- INPUT DATA

▼▼▼

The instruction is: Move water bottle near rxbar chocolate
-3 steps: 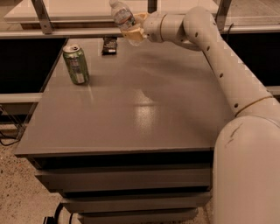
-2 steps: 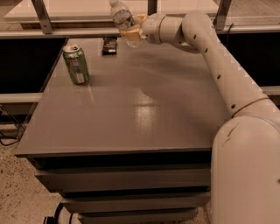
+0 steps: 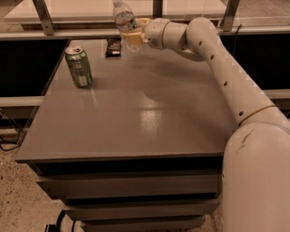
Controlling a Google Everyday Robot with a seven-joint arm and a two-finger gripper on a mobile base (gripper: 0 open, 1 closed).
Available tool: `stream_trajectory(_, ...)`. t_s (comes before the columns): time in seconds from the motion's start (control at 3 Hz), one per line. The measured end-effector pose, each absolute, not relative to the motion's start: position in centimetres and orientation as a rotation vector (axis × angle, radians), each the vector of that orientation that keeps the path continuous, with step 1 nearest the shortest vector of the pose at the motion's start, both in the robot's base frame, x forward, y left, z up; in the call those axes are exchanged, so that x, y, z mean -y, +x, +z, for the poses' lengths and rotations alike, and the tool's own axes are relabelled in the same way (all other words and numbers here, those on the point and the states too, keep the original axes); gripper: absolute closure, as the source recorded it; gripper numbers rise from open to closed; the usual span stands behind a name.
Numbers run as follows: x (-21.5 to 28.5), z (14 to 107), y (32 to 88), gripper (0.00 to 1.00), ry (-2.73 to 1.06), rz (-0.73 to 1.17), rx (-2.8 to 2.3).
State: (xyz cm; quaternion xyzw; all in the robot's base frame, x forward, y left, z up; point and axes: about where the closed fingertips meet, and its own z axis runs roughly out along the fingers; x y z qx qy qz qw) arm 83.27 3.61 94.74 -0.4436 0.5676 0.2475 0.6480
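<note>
Camera view: The robot's white arm (image 3: 213,54) reaches from the lower right across a grey table (image 3: 149,113) toward its far edge. The gripper (image 3: 133,32) hangs in the air above the table's far side. Its pale fingers (image 3: 131,41) are clamped around the lower part of the water bottle (image 3: 123,17).

The water bottle is clear of the tabletop and leans to the left, with its white cap uppermost near the top edge of the picture. Its label band shows just above the grip.

The rxbar chocolate (image 3: 113,46) lies flat on the table near the far edge, a small dark bar just below and slightly left of the held bottle. Bottle and bar are close in the picture. From this angle it is hard to tell whether the bottle hangs directly over the bar or a little in front of it.

A green drink can (image 3: 79,66) stands upright near the table's left edge, in front of the bar and to its left, apart from both bar and bottle. The robot's rounded white body (image 3: 258,181) fills the lower right corner beside the table. Dark shelves run below the tabletop. A pale counter on metal posts (image 3: 41,13) runs behind the table.
</note>
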Motion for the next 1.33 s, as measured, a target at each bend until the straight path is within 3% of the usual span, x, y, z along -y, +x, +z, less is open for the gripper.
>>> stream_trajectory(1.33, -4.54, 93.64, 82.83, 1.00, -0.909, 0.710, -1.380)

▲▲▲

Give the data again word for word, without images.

The instruction is: Move water bottle near rxbar chocolate
-3 steps: 
-2 steps: 
+0 steps: 
Controlling a Google Everyday Robot with a seven-joint arm and a two-finger gripper on a mobile base (gripper: 0 open, 1 closed).
Available tool: `stream_trajectory(_, ...)`. t_s (comes before the columns): time in seconds from the motion's start (control at 3 Hz), one per line. The measured end-effector pose, each absolute, not relative to the motion's start: position in centimetres and orientation as a rotation vector (axis × angle, radians), each the vector of that orientation that keeps the path continuous, with step 1 nearest the shortest vector of the pose at the motion's start, both in the robot's base frame, x forward, y left, z up; in the call those axes are exchanged, so that x, y, z mean -y, +x, +z, for the poses' lengths and rotations alike, and the tool's own axes are relabelled in the same way (all other words and numbers here, those on the point and the states too, keep the original axes); gripper: absolute closure, as the source recorded it; gripper numbers rise from open to closed; the usual span stands behind a name.
Numbers run as follows: x (-21.5 to 28.5), z (14 to 107), y (32 to 88), gripper (0.00 to 1.00), ry (-2.73 to 1.06), rz (-0.73 to 1.17), rx (-2.8 to 2.3).
State: (xyz cm; quaternion xyzw; all in the robot's base frame, x forward, y left, z up; point and axes: about where the closed fingertips meet, and its own z axis runs roughly out along the fingers; x y z qx qy qz qw) arm 83.27 3.61 94.74 -0.4436 0.5676 0.2475 0.6480
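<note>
Camera view: The robot's white arm (image 3: 213,54) reaches from the lower right across a grey table (image 3: 149,113) toward its far edge. The gripper (image 3: 133,32) hangs in the air above the table's far side. Its pale fingers (image 3: 131,41) are clamped around the lower part of the water bottle (image 3: 123,17).

The water bottle is clear of the tabletop and leans to the left, with its white cap uppermost near the top edge of the picture. Its label band shows just above the grip.

The rxbar chocolate (image 3: 113,46) lies flat on the table near the far edge, a small dark bar just below and slightly left of the held bottle. Bottle and bar are close in the picture. From this angle it is hard to tell whether the bottle hangs directly over the bar or a little in front of it.

A green drink can (image 3: 79,66) stands upright near the table's left edge, in front of the bar and to its left, apart from both bar and bottle. The robot's rounded white body (image 3: 258,181) fills the lower right corner beside the table. Dark shelves run below the tabletop. A pale counter on metal posts (image 3: 41,13) runs behind the table.
</note>
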Motion for the next 1.33 s, as measured, a target at each bend until the straight path is within 3% of the usual span, x, y, z along -y, +x, +z, less is open for the gripper.
>>> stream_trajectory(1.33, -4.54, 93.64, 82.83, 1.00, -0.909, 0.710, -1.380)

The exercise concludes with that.